7. Reading

“Ise ni ogun ise

mura si ise ore mi

Ise la fi n deni giga

Bi a ko ba reni feyinti bi ole laari

Bi a ko ba reni gbekele a tera mose eni”

My biggest regret on any travel is to forget a book or a magazine to read especially when we are airborne. Since we have to switch off our mobile phones and laptops, (the addiction of our generation), I try to find a book to read. I am the type of guy who goes to a city without hunting for any experience, I just shuttle between my hotel and airport but I love my books.

I think the best experience is found in reading not just jetting around the world. I could be wrong but seeing the Parliament Building in London does not excite me in anyway but to see the lines of Martin Luther King laced in the rock of his memorial, now that’s joy (am I contradicting myself?) I hope not.

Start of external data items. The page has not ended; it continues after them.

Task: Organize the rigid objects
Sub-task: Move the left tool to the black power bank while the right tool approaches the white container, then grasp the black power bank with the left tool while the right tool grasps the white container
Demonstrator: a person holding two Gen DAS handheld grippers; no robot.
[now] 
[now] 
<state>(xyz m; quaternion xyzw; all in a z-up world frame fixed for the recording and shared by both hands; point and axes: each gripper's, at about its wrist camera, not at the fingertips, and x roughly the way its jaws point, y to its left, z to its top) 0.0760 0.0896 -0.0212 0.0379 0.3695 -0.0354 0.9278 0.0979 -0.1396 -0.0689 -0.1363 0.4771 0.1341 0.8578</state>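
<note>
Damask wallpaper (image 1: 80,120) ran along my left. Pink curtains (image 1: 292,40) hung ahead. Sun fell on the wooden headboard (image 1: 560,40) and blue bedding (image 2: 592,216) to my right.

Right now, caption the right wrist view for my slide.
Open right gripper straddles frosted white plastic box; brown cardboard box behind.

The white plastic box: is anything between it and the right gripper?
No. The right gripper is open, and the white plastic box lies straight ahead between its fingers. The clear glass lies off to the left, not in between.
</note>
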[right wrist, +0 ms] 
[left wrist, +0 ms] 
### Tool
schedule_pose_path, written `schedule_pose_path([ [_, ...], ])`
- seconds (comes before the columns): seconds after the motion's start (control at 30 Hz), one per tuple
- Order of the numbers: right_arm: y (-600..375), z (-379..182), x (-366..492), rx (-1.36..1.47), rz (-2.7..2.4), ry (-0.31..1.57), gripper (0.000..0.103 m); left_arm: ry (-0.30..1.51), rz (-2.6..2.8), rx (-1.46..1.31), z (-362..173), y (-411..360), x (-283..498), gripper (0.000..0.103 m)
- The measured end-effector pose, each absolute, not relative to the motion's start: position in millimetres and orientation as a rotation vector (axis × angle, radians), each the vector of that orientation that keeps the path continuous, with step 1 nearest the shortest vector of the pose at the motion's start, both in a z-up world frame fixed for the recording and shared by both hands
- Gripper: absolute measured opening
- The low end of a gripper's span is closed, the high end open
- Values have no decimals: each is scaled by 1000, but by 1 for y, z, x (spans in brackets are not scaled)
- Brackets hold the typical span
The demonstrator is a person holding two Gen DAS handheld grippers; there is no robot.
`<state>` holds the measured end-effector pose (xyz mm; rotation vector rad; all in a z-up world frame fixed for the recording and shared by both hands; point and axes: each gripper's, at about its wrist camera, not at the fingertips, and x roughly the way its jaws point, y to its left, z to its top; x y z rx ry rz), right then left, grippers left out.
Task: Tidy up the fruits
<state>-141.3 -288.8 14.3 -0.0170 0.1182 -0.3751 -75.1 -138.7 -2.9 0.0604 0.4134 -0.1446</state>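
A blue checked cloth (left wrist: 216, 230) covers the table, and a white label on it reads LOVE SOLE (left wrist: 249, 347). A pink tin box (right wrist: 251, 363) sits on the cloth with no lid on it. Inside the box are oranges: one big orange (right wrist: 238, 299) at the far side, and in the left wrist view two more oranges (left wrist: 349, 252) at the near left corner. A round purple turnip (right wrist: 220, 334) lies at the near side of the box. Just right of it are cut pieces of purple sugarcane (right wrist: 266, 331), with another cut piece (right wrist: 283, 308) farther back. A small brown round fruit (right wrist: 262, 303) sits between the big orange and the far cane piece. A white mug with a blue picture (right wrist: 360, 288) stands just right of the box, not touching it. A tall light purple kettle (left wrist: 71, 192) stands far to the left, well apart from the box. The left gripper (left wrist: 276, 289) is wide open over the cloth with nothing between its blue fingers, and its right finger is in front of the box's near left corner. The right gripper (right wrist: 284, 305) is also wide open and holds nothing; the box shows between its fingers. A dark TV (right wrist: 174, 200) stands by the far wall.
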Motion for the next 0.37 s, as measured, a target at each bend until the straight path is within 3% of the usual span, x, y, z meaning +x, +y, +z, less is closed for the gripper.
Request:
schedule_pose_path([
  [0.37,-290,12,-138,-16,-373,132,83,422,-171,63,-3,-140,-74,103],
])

Back in the days, my best place to read was in a BRT bus. I usually parked my car for that purpose, to read. In the midst of the stench, the collision of bodies, the cranking noise of the brakes…I struggled to turn the leaf of The Economist.

For me to find out something new like the other day I was reading about the Japanese temples and its imperial record across the Pacific…that was pure excitement for me. How about finding out why it will be easy to find a cure for Ebola and HIV has proven impossible or how Wole Soyinka writes humour in the midst of his arcane stories?

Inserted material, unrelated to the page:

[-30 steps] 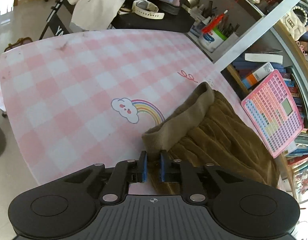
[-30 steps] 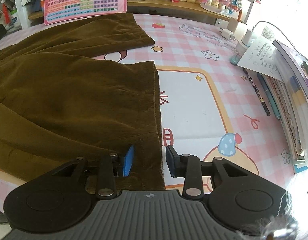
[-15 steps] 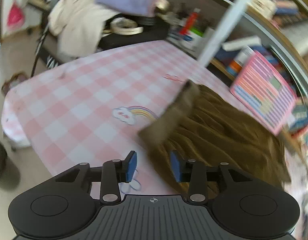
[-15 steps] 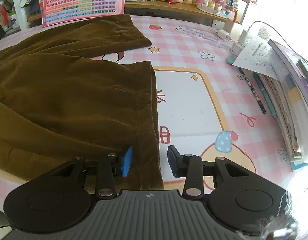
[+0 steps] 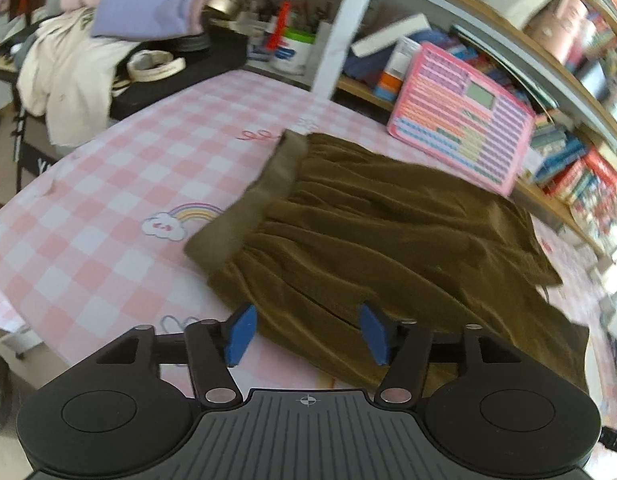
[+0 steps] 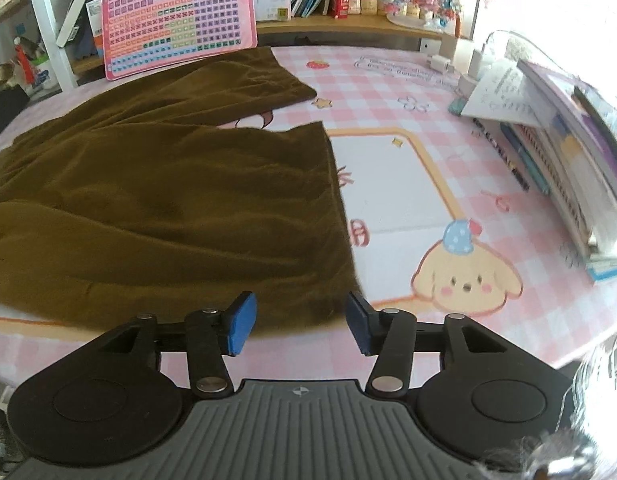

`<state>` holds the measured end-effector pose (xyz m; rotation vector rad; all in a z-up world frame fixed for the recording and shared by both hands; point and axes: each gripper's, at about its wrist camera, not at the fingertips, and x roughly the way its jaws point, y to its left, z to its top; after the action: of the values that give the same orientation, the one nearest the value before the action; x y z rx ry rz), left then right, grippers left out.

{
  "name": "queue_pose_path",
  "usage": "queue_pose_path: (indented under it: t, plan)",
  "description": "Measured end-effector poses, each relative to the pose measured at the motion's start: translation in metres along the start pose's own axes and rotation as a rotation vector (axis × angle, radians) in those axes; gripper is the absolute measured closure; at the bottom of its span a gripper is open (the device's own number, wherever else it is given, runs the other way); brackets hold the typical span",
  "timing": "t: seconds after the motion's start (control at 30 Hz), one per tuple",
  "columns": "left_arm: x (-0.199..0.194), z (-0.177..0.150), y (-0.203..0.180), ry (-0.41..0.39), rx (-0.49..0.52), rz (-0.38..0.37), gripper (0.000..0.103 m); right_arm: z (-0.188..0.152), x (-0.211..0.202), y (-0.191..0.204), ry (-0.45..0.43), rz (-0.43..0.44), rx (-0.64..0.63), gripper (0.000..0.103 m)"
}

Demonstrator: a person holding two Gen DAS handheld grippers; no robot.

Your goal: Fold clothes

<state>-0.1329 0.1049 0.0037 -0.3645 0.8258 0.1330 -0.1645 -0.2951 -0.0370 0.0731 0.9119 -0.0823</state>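
Brown corduroy trousers (image 5: pixel 372 240) lie spread flat on the pink checked table mat (image 5: pixel 108 200). Their ribbed waistband (image 5: pixel 260 196) faces left in the left wrist view. My left gripper (image 5: pixel 308 334) is open and empty, raised above the near side edge of the trousers below the waistband. In the right wrist view the trouser legs (image 6: pixel 168 200) lie side by side with their hems to the right. My right gripper (image 6: pixel 298 324) is open and empty, just in front of the near leg's hem corner (image 6: pixel 340 276).
A pink keyboard toy (image 6: pixel 180 16) leans against the shelf behind the trousers. Books and papers (image 6: pixel 556 132) are stacked at the table's right edge. A black tray with cloths (image 5: pixel 148 60) and a pen cup (image 5: pixel 292 48) stand at the far left.
My left gripper has let go of the waistband, opened wide and pulled back. My right gripper has opened wider and drawn back off the near leg's hem.
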Motion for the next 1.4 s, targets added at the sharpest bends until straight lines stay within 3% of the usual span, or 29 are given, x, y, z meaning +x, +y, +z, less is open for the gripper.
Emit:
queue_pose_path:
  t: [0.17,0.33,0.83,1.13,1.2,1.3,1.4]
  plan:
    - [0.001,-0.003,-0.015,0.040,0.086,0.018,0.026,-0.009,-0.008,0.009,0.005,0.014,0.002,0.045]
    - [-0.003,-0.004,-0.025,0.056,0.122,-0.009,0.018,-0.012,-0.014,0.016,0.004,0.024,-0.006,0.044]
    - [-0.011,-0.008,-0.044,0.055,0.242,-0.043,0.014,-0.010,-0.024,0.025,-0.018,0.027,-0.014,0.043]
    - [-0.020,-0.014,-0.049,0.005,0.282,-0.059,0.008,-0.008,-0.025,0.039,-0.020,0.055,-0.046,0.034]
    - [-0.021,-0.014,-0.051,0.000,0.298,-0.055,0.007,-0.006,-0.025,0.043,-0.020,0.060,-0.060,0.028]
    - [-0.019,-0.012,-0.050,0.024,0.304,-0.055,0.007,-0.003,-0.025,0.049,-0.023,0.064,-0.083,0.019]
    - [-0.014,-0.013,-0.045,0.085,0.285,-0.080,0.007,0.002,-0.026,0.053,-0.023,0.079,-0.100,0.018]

Let me share two experiences with you.

I wanted to serve with Access Bank and in the midst of the interview, a question was asked:

“Do you know about West Bank?”

“ Do you mean West Banking” I replied sharply

“I mean West Bank”

I was lost. I didn’t know what West Bank meant. Guess what? West Bank had nothing to do with banking. It is that area of conflict between Israel and Palestine. The interviewer just wanted to test my knowledge.

After I finished NYSC in Benin, I came back to Lagos to find a job. Awoliyi Babalola and I would walk around Victoria Island looking for places to work. Babalola told me to apply for a particular job at 234NEXT and I did. 234NEXT was the prime media organization set up by Mr. Dele Olojede in 2008 but finally closed down in 2012.

After narrowly passing (tough engineering questions) the 234NEXT test scoring 17 out of 31, I was asked to proceed to the interview phase.

“Now, how do I make up for the test when a friend scored 31 out of 31”

In that dimly lit interview room, we began:

“Before we start this interview, do you have a question”


“Go ahead”

“I want to ask you if this investigative organization gets its information from official government quarters since the Official Secrets Act has not been dissolved and the Freedom of Information is yet to be passed”

That was a question that unsettled the room but I scooped that reading at the Alex Lecture given by Mr. Dele Olojede (234Next publisher) in 2008, a lecture on freedom of Information. Note that the question had nothing to do with Engineering that I was to be employed for. It had to do with media freedom.

In the end, I did what I do best for interview, dazzle the panel, I really like interviews. I use it to tell my stories; I try to make it a conversation rather than an interview. Every time I go for an interview, my ultimate desire is to spread calmness across the room and take the interviewer to places that make him/her more curious.

Sometimes, I ponder on how an engineering graduate teaches folks budgets, procurement, oil transparency and creative communication with great zest? The answer lies in this one fact: The first element of knowledge is curiosity. To truly make sense is to read, that’s why I do it. I keep doing it.